COLLECTED MATERIAL:
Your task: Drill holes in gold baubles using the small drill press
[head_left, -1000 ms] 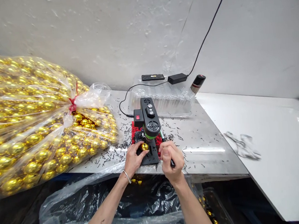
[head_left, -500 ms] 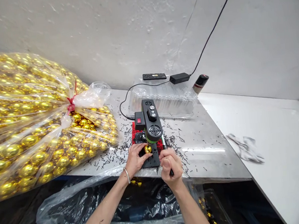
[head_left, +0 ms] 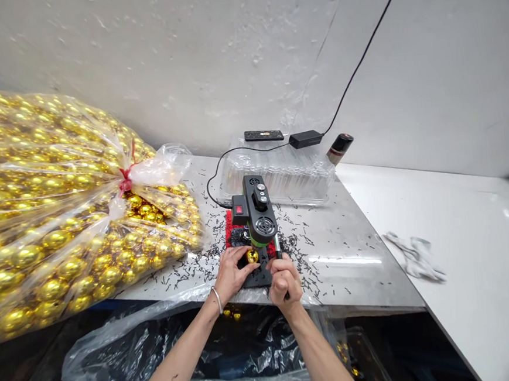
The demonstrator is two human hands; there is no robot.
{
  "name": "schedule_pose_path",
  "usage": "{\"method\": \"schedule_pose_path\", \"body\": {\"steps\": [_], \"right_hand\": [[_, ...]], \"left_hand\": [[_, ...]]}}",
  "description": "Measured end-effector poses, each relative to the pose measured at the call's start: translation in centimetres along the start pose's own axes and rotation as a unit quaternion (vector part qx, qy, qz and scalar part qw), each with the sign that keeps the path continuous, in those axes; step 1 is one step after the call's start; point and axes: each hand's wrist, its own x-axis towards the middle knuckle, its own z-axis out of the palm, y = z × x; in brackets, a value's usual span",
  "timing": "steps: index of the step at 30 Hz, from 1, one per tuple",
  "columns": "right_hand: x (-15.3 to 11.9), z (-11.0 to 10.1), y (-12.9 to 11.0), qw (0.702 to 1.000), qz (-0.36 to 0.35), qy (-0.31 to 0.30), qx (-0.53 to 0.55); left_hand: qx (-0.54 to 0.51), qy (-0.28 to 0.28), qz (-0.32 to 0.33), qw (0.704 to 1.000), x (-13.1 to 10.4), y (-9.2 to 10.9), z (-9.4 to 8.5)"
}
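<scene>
My left hand (head_left: pixel 234 272) pinches a shiny gold ball (head_left: pixel 252 256) between thumb and fingers, beneath the head of a small black bench press machine (head_left: pixel 261 210). That machine has a red switch and a black base plate (head_left: pixel 257 279). A lever handle (head_left: pixel 277 246) comes off its right side, and my right hand (head_left: pixel 285 282) is wrapped round the black grip. The ball's top lies close under the machine head; whether they touch I cannot tell. Under the machine lies a red mat (head_left: pixel 229 222) strewn with black bits.
At left bulges a clear bag (head_left: pixel 58 217) of gold balls tied with red string. Behind the machine are a clear plastic case (head_left: pixel 280 177), a black power adapter (head_left: pixel 305 139) and a spray can (head_left: pixel 340 148). A glove (head_left: pixel 416 255) lies right; an open plastic bag (head_left: pixel 100 361) hangs below the edge.
The lever and my right hand have shifted slightly left, toward the machine. My left hand keeps its pinch on the gold ball in the same place. The view has tilted slightly.
</scene>
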Motion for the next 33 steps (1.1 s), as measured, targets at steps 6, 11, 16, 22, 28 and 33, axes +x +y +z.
{"method": "schedule_pose_path", "body": {"steps": [6,11,16,22,28,33], "right_hand": [[0.6,-0.3,-0.2,0.998,-0.036,-0.051,-0.006],[4.8,-1.2,-2.8,0.998,0.056,-0.017,0.026],[9.1,-1.9,-4.9,0.982,0.182,-0.027,0.051],[8.2,-1.6,-4.7,0.984,0.162,-0.005,0.071],[7.5,-1.3,-4.5,0.986,0.15,0.006,0.067],[7.4,-1.3,-4.5,0.987,0.152,0.005,0.061]], "left_hand": [[0.002,0.008,-0.006,1.0,0.1,0.3,-0.1],[-0.011,0.015,-0.014,1.0,0.7,0.7,-0.1],[-0.019,0.064,-0.012,0.998,-2.9,2.2,-1.6],[-0.007,-0.024,0.041,0.999,-9.7,3.1,-3.6],[0.16,0.139,-0.006,0.977,-2.4,1.1,-8.7],[0.369,-0.024,-0.143,0.918,5.9,-0.4,-11.9]]}}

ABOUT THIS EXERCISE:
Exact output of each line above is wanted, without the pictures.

YOUR SOLUTION:
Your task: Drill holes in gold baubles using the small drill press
[head_left, -1000 ms] 
[head_left, -500 ms] 
[head_left, +0 ms] 
The demonstrator is two human hands; there is no robot.
{
  "name": "schedule_pose_path",
  "usage": "{\"method\": \"schedule_pose_path\", \"body\": {\"steps\": [_], \"right_hand\": [[_, ...]], \"left_hand\": [[_, ...]]}}",
  "description": "Measured end-effector poses, each relative to the pose measured at the call's start: translation in centimetres along the start pose's own axes and rotation as a unit quaternion (vector part qx, qy, qz and scalar part qw), each with the sign that keeps the path continuous, in those axes; step 1 is one step after the call's start; point and axes: each hand's wrist, its own x-axis towards the middle knuckle, its own z-axis out of the palm, y = z × x; in brackets, a value's usual span",
  "timing": "steps: index of the step at 30 Hz, from 1, one per tuple",
  "columns": "right_hand: x (-15.3 to 11.9), z (-11.0 to 10.1), y (-12.9 to 11.0), qw (0.702 to 1.000), qz (-0.36 to 0.35), qy (-0.31 to 0.30), qx (-0.53 to 0.55); left_hand: qx (-0.54 to 0.51), qy (-0.28 to 0.28), qz (-0.32 to 0.33), qw (0.704 to 1.000), x (-13.1 to 10.4), y (-9.2 to 10.9), z (-9.4 to 8.5)"
}
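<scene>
My left hand (head_left: pixel 234 272) pinches a shiny gold ball (head_left: pixel 252 256) between thumb and fingers, beneath the head of a small black bench press machine (head_left: pixel 261 210). That machine has a red switch and a black base plate (head_left: pixel 257 279). A lever handle (head_left: pixel 277 246) comes off its right side, and my right hand (head_left: pixel 285 282) is wrapped round the black grip. The ball's top lies close under the machine head; whether they touch I cannot tell. Under the machine lies a red mat (head_left: pixel 229 222) strewn with black bits.
At left bulges a clear bag (head_left: pixel 58 217) of gold balls tied with red string. Behind the machine are a clear plastic case (head_left: pixel 280 177), a black power adapter (head_left: pixel 305 139) and a spray can (head_left: pixel 340 148). A glove (head_left: pixel 416 255) lies right; an open plastic bag (head_left: pixel 100 361) hangs below the edge.
The lever and my right hand have shifted slightly left, toward the machine. My left hand keeps its pinch on the gold ball in the same place. The view has tilted slightly.
</scene>
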Motion for the next 33 steps (1.1 s), as measured, targets at steps 6, 11, 16, 22, 28 and 33, axes +x +y +z.
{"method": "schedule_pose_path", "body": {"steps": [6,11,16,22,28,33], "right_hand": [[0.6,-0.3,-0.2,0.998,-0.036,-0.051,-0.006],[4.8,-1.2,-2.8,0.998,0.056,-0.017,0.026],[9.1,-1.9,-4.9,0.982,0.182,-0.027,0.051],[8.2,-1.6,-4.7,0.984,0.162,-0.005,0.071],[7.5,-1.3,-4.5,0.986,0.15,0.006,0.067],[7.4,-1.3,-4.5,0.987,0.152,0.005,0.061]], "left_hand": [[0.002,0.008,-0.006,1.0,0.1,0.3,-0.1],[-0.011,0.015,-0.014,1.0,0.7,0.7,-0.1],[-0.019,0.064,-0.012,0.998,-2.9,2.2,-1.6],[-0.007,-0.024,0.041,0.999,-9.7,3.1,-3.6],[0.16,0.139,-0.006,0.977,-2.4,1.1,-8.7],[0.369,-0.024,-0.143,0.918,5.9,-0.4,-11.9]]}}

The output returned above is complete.